Hubs was up through the wee hours writing a paper. He finally went to bed a while before noon, saying as he passed, “Read it if you want to. And if you want to change the ending, by all means. I was rushed.”
I understood him to mean that he wanted me to look at it, perhaps edit it, despite his phrasing making it sound voluntary. I do this so much it’s usually automatic. This mode of speech is common and I figure it’s a politeness thing. Nobody wants to look like they’re demanding things of people.
I do it myself. I might say to the 12-year-old, “Why don’t you go ahead and pick up your room?”
This is a mistake.
She has learned not to answer my question, because it’s not a question. I didn’t even think about the phrasing until one day she replied, “Because I don’t feel like it right now.” Tweens somehow revert to toddler-level literalism and only half of it is a joke.
It’s frustrating because, when not trying to be gentle, I am the kind of person who does just ask people for things sometimes. I find myself agonizing over phrasing and tone, trying to zero in on the key to the conversation that I want.
When I ask if someone would mind doing something, I really want to know if it’s a problem. I hate asking “How are you?” when I don’t care. It’s not so difficult to actually speak to people and only about 20 percent of the ones I meet have any concept of this. The others are living a script and get annoyed when you don’t say your lines. Or they just don’t respond at all.
I explained to both of the girls yesterday that if you expect someone to argue with you, you will approach them more aggressively than you mean to. They will feel attacked and probably argue with you to defend themselves. It’s a self-fulfilling prophecy. Sometimes they do this to each other all day.
It reminds me of uptalk, which can be terribly annoying but I read somewhere that it has a social subtext of requesting agreement. Like people who say “Ya know?” at the end of every sentence. Isn’t my agreement assumed unless I say otherwise? Things like this say a lot about the worldview of the speaker.
Writing is simpler. We all know what a badly worded text can do without the tone to convey the intended meaning. But tight phrasing fixes most of that and no one can accuse you of saying anything else.

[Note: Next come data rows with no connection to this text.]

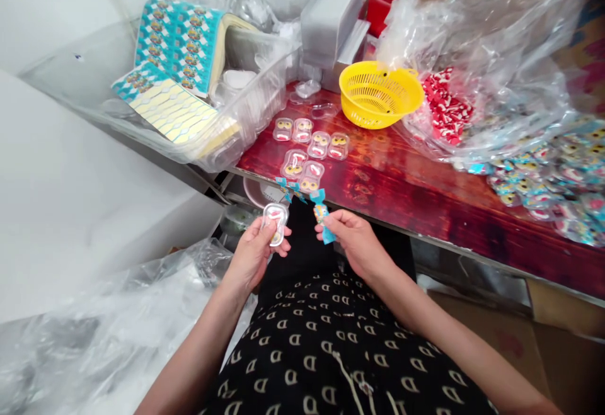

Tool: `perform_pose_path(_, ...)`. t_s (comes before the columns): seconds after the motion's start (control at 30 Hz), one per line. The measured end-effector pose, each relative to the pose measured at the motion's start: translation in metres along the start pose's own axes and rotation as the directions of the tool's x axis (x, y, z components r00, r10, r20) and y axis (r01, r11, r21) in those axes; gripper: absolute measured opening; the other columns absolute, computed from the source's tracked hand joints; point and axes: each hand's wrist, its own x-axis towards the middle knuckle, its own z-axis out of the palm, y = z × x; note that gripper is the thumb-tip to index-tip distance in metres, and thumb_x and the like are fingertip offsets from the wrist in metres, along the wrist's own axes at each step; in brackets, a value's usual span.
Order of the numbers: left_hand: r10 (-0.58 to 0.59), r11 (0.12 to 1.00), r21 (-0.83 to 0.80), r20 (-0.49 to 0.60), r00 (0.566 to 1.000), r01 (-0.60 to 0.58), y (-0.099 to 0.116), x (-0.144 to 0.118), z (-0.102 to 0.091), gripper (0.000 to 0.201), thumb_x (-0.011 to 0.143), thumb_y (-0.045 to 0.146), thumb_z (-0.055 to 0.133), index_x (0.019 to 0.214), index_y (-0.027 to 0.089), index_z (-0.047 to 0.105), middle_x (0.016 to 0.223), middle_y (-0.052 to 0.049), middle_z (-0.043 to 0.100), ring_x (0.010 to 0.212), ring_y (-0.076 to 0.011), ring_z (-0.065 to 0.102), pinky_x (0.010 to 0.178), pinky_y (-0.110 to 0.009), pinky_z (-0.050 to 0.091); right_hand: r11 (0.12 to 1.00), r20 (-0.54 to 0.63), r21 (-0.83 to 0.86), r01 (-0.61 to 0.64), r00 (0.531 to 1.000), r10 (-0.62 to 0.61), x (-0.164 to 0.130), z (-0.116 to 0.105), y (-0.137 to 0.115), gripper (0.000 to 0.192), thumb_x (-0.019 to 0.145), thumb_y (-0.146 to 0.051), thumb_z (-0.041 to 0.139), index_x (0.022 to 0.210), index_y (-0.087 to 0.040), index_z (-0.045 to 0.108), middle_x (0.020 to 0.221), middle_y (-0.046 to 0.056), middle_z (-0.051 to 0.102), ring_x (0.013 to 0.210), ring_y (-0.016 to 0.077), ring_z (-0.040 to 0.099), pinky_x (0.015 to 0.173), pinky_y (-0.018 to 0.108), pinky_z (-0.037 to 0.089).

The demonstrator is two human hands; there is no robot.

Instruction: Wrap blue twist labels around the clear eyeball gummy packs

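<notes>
Between the thumb and fingers of my left hand is a small clear plastic case with red and yellow pieces inside. My right hand pinches a blue printed sticker, held apart from the case. More blue stickers hang at the table's front edge, just beyond my hands. Several similar filled clear cases lie in pairs on the glossy red-brown table.
A clear plastic bin at the left holds sticker sheets and clear shells. Behind the cases stands a yellow basket. To the right are a plastic bag with red-and-white pieces and a heap of labelled cases.
</notes>
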Motion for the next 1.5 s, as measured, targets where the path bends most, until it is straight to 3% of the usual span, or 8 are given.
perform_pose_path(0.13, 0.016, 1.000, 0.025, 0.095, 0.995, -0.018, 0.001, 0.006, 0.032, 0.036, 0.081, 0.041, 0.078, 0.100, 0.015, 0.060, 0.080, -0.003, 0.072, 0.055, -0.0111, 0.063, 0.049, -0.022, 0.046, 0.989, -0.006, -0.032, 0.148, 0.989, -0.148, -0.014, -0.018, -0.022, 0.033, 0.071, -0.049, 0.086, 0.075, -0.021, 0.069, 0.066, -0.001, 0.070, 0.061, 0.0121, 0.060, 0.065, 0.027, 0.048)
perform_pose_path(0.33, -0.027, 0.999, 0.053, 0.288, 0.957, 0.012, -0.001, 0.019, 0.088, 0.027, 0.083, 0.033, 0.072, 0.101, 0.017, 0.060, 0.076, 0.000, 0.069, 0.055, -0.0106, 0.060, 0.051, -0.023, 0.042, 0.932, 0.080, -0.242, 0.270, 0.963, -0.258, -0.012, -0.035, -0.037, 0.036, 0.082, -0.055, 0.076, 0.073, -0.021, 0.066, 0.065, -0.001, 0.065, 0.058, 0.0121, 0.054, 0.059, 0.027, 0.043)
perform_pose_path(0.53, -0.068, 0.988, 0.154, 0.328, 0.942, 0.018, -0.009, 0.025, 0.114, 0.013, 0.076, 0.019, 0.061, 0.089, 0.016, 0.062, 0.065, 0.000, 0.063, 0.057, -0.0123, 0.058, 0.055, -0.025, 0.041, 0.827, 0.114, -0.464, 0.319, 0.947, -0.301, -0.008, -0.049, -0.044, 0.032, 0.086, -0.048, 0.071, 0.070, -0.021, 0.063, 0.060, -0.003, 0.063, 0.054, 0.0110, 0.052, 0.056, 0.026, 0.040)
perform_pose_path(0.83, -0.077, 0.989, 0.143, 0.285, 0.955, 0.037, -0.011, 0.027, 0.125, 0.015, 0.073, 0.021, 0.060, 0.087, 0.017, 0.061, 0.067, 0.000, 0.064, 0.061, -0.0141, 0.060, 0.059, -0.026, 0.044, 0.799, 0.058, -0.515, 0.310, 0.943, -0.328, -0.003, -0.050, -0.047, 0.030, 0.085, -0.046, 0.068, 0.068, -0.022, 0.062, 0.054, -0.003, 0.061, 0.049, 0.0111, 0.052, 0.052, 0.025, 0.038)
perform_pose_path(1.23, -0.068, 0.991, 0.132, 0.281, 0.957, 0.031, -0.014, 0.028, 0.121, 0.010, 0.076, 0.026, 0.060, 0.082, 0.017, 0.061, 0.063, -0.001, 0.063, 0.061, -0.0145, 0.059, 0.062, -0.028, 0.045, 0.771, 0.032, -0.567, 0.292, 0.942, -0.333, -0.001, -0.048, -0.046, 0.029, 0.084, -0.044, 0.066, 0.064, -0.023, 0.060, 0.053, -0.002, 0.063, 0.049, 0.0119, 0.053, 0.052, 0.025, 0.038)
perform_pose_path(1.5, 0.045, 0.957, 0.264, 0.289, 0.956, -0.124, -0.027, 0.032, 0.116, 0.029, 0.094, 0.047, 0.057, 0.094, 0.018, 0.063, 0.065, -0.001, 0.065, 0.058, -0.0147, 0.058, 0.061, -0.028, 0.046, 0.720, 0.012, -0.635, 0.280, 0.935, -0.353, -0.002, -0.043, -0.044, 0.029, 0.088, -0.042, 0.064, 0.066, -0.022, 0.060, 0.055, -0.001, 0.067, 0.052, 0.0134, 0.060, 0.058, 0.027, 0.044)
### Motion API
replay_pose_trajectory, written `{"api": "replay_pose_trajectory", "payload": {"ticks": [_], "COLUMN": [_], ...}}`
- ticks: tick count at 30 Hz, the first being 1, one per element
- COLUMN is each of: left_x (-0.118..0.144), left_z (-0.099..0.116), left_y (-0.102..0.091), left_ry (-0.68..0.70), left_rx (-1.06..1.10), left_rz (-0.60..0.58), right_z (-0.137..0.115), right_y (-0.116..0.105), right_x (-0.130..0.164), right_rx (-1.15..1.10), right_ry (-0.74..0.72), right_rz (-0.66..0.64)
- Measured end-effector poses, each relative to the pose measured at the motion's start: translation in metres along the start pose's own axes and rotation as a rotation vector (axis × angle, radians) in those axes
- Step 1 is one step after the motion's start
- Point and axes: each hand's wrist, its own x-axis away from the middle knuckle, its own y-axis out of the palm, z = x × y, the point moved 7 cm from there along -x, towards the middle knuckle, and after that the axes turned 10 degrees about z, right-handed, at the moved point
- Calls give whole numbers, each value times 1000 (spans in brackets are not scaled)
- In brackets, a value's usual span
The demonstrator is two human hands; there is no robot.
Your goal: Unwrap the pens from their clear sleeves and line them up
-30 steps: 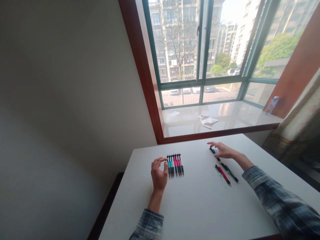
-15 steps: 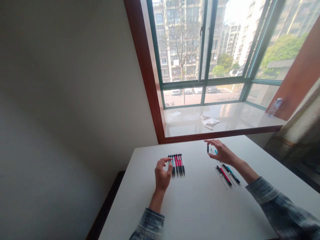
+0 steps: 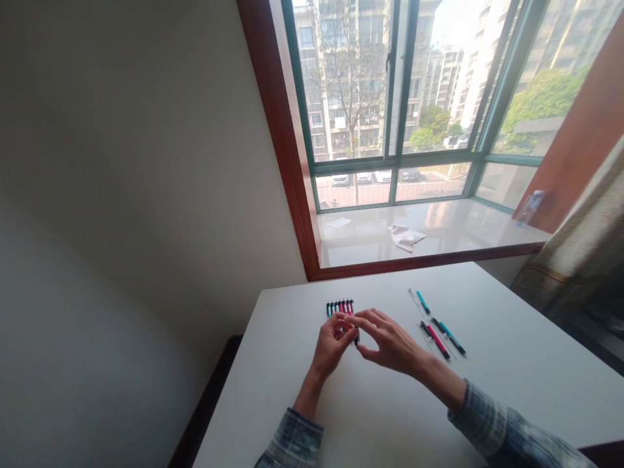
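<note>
My left hand (image 3: 332,346) is above the table with its thumb and fingers curled into a pinch; what lies in them is hidden. My right hand (image 3: 387,339) meets it from the right, the index fingertip at the left fingers. A short black pen part (image 3: 357,337) shows between my right thumb and index finger. Behind the hands lies a row of several assembled pens (image 3: 340,307) in teal, white and pink, partly covered by my fingers.
On the right of the white table (image 3: 390,416) lie a teal pen barrel (image 3: 423,302), a pink and black barrel (image 3: 437,341), a teal and black barrel (image 3: 452,337) and thin refills. A white cloth (image 3: 407,238) rests on the windowsill, with a clear bottle (image 3: 530,208) further right.
My right hand has moved left and toward me, from the loose pen parts to my left hand, carrying the black part. My left hand has shifted slightly right.
</note>
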Motion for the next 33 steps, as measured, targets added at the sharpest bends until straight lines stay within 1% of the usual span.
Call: {"api": "replay_pose_trajectory", "payload": {"ticks": [2,3,4,6,8,10,11,13,15,18,21,23,25,26,27,29,31,33], "left_x": [0,-1,-1,-2,-2,-3,-3,-3,-2,-1,-2,-2,-2,-2,-2,0,1,3], "left_z": [0,0,0,-1,-2,-2,-2,-3,-4,-4,-3,-1,1,1,1,1,0,1], "left_y": [-3,-5,-8,-13,-17,-20,-21,-23,-23,-24,-26,-27,-28,-29,-29,-27,-25,-20], "left_ry": [5,6,6,3,6,18,27,42,51,54,56,59,65,71,79,98,121,156], "left_rx": [-23,-43,-68,-123,-171,-204,-216,-228,-235,-239,-234,-238,-250,-259,-270,-301,-334,-361], "left_rz": [33,61,95,156,191,207,213,218,216,219,228,236,245,248,250,252,250,235], "right_z": [15,29,49,99,155,204,223,247,257,258,247,230,206,192,176,145,121,107], "right_y": [-7,-13,-23,-47,-69,-84,-87,-87,-81,-75,-76,-79,-75,-67,-54,-21,10,33], "right_x": [1,1,1,4,11,22,28,38,44,44,34,25,20,19,20,23,31,41], "right_rx": [-7,7,37,144,292,418,453,464,448,430,423,352,165,38,-109,-378,-536,-637], "right_ry": [16,37,79,182,305,426,468,507,515,519,519,545,608,644,662,693,732,784], "right_rz": [6,23,61,153,180,147,112,32,-14,-14,28,134,294,342,366,374,378,384]}}
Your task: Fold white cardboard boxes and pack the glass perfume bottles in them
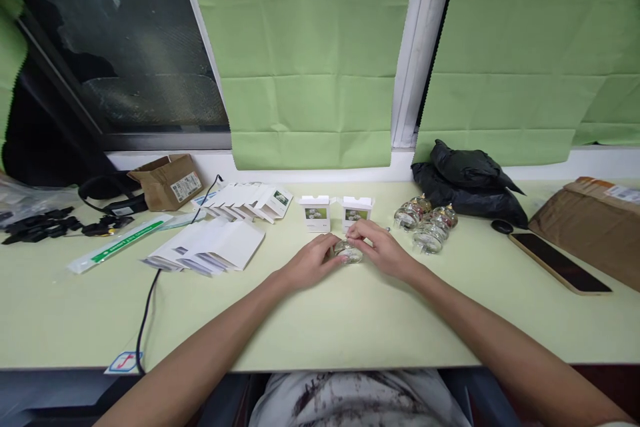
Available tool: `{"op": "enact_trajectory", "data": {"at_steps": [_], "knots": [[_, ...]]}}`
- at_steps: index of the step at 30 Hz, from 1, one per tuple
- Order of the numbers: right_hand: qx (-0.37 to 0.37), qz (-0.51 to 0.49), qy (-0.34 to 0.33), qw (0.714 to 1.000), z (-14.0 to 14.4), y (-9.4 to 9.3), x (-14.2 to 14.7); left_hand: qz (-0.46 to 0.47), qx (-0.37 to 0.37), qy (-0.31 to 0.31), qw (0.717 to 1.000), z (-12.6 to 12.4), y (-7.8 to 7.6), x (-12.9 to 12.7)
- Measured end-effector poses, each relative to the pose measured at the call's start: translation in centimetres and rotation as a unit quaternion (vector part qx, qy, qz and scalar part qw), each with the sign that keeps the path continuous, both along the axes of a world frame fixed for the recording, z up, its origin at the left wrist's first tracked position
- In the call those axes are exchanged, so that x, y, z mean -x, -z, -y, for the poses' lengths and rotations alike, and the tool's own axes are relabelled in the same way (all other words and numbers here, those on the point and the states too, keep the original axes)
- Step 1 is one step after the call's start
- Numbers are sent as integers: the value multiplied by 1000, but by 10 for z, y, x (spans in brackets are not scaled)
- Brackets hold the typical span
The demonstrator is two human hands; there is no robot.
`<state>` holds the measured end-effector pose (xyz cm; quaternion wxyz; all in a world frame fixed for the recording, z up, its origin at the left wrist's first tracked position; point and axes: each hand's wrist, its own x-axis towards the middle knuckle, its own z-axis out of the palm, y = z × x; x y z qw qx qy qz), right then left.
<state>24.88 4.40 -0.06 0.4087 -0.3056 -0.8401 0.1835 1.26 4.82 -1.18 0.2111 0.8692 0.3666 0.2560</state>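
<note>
At the middle of the table, my left hand has its fingers and thumb closed on the edge of a clear round ornament, which looks like glass or clear plastic. My right hand is pinched at the ornament's upper right side; what is between those fingertips is too small to make out. Just behind the hands stand two small white boxes, a left one and a right one, both with top flaps up and a flower picture in front. Several similar clear round ornaments sit in rows to the right.
Flat white cartons lie in piles at left, near a green-striped packet and a black cable. An open brown box stands behind. Black plastic bags, a phone and a large cardboard box are at right.
</note>
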Motion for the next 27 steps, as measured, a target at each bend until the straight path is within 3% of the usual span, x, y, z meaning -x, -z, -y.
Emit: {"op": "enact_trajectory", "data": {"at_steps": [9,15,27], "knots": [[14,-23,13,1000,-5,9,-2,-4,-3,5,1000,-2,2,0],[-18,18,5,1000,-5,2,-3,3,-5,2,1000,-2,3,0],[-11,47,-12,999,-8,-8,-7,-2,-2,6,1000,-1,-1,-1]]}}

My favorite thing lately is when people respond to what they expect you to say instead of what you said. I often choose my words carefully when I talk, too, and I know what I just said. “I don’t really want to watch that” meaning ‘I have no desire to’ becomes I will be upset with you if we watch that.
“I don’t really like Chinese food” becomes I don’t ever want to eat or even see Chinese food.
“I’m used to not getting what I want,” meaning ‘I am accustomed to deferring to others’ becomes I never get what I want!, a petulant play for sympathy.
“Don’t do that” becomes You are bad for doing that.
I don’t know if we’re all just overly insecure but the girls are definitely the worst for it. It can make you feel crazy because you tossed a ball and they caught a grenade. It contributes a lot to my needing time off from people. How many moves ahead do I need to be? And how much is too much before you’re second-guessing yourself to death?
And they say women are difficult to read.
Clarity is very important to me. As you can see, I spend a lot of time trying for it. But when the point of view of your audience is both integral and unknowable, there are days it seems like a fantasy.
Who needs unicorns or vampires? I just want a conversation that doesn’t need expert analysis.